● **Problem details**:
Your job is to print the listing exactly.

● **Source material**:
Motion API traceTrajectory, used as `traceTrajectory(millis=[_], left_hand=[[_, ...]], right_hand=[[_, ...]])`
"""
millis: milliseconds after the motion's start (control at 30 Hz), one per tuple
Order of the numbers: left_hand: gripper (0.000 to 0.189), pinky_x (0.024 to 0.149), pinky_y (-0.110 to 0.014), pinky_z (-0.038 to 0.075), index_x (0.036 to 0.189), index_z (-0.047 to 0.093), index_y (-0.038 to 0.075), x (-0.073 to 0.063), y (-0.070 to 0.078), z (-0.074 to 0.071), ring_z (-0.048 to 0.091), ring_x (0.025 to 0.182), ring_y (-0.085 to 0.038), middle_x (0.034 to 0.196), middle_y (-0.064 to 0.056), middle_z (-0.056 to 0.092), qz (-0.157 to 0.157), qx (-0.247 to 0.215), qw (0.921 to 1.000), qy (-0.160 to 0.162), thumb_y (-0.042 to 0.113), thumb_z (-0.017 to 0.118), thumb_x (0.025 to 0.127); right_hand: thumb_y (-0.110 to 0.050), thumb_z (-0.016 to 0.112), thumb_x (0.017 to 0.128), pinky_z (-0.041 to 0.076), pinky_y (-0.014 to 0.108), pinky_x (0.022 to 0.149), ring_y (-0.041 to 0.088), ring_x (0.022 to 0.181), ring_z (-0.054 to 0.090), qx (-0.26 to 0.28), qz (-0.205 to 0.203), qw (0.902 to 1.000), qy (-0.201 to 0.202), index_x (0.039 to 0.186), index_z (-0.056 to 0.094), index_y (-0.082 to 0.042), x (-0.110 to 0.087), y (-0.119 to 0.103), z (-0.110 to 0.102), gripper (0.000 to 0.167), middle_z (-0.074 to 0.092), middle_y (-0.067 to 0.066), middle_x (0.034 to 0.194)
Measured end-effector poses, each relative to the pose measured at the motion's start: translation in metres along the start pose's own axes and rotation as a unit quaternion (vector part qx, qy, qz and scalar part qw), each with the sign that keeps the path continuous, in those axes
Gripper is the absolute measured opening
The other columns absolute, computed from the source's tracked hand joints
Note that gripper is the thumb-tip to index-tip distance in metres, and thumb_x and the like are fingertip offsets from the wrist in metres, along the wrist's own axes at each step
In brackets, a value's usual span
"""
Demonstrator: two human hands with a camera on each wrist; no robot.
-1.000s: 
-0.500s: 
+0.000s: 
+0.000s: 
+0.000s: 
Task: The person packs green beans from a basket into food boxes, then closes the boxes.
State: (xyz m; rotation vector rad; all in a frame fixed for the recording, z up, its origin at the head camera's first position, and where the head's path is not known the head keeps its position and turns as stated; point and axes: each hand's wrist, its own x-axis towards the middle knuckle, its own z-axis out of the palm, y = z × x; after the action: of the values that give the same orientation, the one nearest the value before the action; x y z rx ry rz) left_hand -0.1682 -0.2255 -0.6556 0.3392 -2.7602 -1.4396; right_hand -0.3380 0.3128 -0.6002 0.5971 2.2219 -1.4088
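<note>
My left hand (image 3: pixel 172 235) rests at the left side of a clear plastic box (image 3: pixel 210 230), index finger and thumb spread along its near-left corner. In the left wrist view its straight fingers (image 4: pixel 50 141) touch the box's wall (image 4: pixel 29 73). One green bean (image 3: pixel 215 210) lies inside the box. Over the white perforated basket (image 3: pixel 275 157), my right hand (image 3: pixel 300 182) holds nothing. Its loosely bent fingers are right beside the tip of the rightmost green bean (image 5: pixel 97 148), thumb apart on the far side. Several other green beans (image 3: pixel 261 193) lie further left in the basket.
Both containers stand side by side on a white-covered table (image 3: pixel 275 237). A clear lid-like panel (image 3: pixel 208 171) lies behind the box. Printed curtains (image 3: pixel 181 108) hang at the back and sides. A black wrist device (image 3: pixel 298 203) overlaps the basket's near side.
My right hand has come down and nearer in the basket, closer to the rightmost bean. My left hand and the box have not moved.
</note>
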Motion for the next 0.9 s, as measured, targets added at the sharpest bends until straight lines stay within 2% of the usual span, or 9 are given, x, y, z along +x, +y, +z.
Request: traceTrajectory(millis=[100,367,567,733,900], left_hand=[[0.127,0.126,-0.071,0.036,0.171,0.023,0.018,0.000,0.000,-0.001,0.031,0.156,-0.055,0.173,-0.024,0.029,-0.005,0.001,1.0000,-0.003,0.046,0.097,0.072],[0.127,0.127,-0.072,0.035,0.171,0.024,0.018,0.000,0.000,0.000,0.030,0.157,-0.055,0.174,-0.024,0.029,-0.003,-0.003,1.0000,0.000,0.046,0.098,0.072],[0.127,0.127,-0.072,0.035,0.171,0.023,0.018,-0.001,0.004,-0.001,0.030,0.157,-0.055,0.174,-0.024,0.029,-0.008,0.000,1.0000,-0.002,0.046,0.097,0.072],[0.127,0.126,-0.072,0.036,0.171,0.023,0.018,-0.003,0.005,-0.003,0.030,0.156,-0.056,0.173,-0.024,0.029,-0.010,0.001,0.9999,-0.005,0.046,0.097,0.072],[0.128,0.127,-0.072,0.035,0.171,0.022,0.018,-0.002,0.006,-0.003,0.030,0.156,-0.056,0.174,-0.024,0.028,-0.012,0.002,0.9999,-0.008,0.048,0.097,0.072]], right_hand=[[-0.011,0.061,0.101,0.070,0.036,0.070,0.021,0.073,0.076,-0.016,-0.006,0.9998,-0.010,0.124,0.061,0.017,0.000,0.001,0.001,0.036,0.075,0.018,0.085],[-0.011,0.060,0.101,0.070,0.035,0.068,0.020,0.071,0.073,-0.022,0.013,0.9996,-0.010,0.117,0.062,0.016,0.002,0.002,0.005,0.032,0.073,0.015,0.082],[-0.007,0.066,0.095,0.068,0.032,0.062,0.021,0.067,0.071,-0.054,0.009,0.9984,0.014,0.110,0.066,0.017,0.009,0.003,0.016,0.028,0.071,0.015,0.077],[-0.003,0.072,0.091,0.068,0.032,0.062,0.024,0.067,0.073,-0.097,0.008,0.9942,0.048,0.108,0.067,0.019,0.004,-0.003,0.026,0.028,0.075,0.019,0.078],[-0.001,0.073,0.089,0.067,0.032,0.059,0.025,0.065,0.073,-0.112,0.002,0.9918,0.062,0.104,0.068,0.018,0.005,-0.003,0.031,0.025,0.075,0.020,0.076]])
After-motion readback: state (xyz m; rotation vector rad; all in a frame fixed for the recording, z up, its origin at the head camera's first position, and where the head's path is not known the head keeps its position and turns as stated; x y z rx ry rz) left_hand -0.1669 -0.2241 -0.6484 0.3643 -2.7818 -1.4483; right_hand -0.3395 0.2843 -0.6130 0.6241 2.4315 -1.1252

● **Result below**:
Motion API traceTrajectory, used as `traceTrajectory(millis=[_], left_hand=[[_, ...]], right_hand=[[_, ...]])`
"""
millis: milliseconds after the motion's start (control at 30 Hz), one per tuple
Order of the numbers: left_hand: gripper (0.000 to 0.189), pinky_x (0.024 to 0.149), pinky_y (-0.110 to 0.014), pinky_z (-0.038 to 0.075), index_x (0.036 to 0.189), index_z (-0.047 to 0.093), index_y (-0.038 to 0.075), x (-0.073 to 0.063), y (-0.070 to 0.078), z (-0.074 to 0.071), ring_z (-0.048 to 0.091), ring_x (0.025 to 0.182), ring_y (-0.085 to 0.038), middle_x (0.034 to 0.196), middle_y (-0.064 to 0.056), middle_z (-0.056 to 0.092), qz (-0.157 to 0.157), qx (-0.247 to 0.215), qw (0.921 to 1.000), qy (-0.160 to 0.162), thumb_y (-0.042 to 0.113), thumb_z (-0.017 to 0.118), thumb_x (0.025 to 0.127); right_hand: thumb_y (-0.110 to 0.050), thumb_z (-0.016 to 0.112), thumb_x (0.017 to 0.128), pinky_z (-0.041 to 0.076), pinky_y (-0.014 to 0.108), pinky_x (0.022 to 0.149), ring_y (-0.041 to 0.088), ring_x (0.022 to 0.181), ring_z (-0.054 to 0.090), qx (-0.26 to 0.28), qz (-0.205 to 0.203), qw (0.902 to 1.000), qy (-0.201 to 0.202), index_x (0.039 to 0.186), index_z (-0.056 to 0.094), index_y (-0.082 to 0.042), x (-0.110 to 0.087), y (-0.119 to 0.103), z (-0.110 to 0.102), gripper (0.000 to 0.167), middle_z (-0.074 to 0.092), middle_y (-0.067 to 0.066), middle_x (0.034 to 0.194)
Measured end-effector poses, each relative to the pose measured at the motion's start: translation in metres along the start pose's own axes and rotation as a unit quaternion (vector part qx, qy, qz and scalar part qw), each with the sign that keeps the path continuous, in those axes
Gripper is the absolute measured opening
The other columns absolute, computed from the source's tracked hand joints
Note that gripper is the thumb-tip to index-tip distance in metres, and thumb_x and the like are fingertip offsets from the wrist in metres, along the wrist's own axes at each step
In brackets, a value's usual span
"""
Demonstrator: two human hands with a camera on each wrist; no robot.
-1.000s: 
-0.500s: 
+0.000s: 
+0.000s: 
+0.000s: 
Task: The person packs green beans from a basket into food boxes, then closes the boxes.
State: (xyz m; rotation vector rad; all in a frame fixed for the recording, z up, its origin at the head camera's first position, and where the head's path is not known the head keeps its position and turns as stated; point and axes: each hand's wrist, its own x-axis towards the middle knuckle, its own z-axis out of the palm, y = z × x; after the action: of the values that give the same orientation, the one nearest the value before the action; x y z rx ry rz) left_hand -0.1682 -0.2255 -0.6556 0.3392 -2.7602 -1.4396; right_hand -0.3380 0.3128 -0.6002 0.5971 2.2219 -1.4088
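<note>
My left hand (image 3: pixel 172 235) rests at the left side of a clear plastic box (image 3: pixel 210 230), index finger and thumb spread along its near-left corner. In the left wrist view its straight fingers (image 4: pixel 50 141) touch the box's wall (image 4: pixel 29 73). One green bean (image 3: pixel 215 210) lies inside the box. Over the white perforated basket (image 3: pixel 275 157), my right hand (image 3: pixel 300 182) holds nothing. Its loosely bent fingers are right beside the tip of the rightmost green bean (image 5: pixel 97 148), thumb apart on the far side. Several other green beans (image 3: pixel 261 193) lie further left in the basket.
Both containers stand side by side on a white-covered table (image 3: pixel 275 237). A clear lid-like panel (image 3: pixel 208 171) lies behind the box. Printed curtains (image 3: pixel 181 108) hang at the back and sides. A black wrist device (image 3: pixel 298 203) overlaps the basket's near side.
My right hand has come down and nearer in the basket, closer to the rightmost bean. My left hand and the box have not moved.
</note>
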Motion for the next 0.9 s, as measured, targets added at the sharpest bends until straight lines stay within 2% of the usual span, or 9 are given, x, y, z along +x, +y, +z.
Request: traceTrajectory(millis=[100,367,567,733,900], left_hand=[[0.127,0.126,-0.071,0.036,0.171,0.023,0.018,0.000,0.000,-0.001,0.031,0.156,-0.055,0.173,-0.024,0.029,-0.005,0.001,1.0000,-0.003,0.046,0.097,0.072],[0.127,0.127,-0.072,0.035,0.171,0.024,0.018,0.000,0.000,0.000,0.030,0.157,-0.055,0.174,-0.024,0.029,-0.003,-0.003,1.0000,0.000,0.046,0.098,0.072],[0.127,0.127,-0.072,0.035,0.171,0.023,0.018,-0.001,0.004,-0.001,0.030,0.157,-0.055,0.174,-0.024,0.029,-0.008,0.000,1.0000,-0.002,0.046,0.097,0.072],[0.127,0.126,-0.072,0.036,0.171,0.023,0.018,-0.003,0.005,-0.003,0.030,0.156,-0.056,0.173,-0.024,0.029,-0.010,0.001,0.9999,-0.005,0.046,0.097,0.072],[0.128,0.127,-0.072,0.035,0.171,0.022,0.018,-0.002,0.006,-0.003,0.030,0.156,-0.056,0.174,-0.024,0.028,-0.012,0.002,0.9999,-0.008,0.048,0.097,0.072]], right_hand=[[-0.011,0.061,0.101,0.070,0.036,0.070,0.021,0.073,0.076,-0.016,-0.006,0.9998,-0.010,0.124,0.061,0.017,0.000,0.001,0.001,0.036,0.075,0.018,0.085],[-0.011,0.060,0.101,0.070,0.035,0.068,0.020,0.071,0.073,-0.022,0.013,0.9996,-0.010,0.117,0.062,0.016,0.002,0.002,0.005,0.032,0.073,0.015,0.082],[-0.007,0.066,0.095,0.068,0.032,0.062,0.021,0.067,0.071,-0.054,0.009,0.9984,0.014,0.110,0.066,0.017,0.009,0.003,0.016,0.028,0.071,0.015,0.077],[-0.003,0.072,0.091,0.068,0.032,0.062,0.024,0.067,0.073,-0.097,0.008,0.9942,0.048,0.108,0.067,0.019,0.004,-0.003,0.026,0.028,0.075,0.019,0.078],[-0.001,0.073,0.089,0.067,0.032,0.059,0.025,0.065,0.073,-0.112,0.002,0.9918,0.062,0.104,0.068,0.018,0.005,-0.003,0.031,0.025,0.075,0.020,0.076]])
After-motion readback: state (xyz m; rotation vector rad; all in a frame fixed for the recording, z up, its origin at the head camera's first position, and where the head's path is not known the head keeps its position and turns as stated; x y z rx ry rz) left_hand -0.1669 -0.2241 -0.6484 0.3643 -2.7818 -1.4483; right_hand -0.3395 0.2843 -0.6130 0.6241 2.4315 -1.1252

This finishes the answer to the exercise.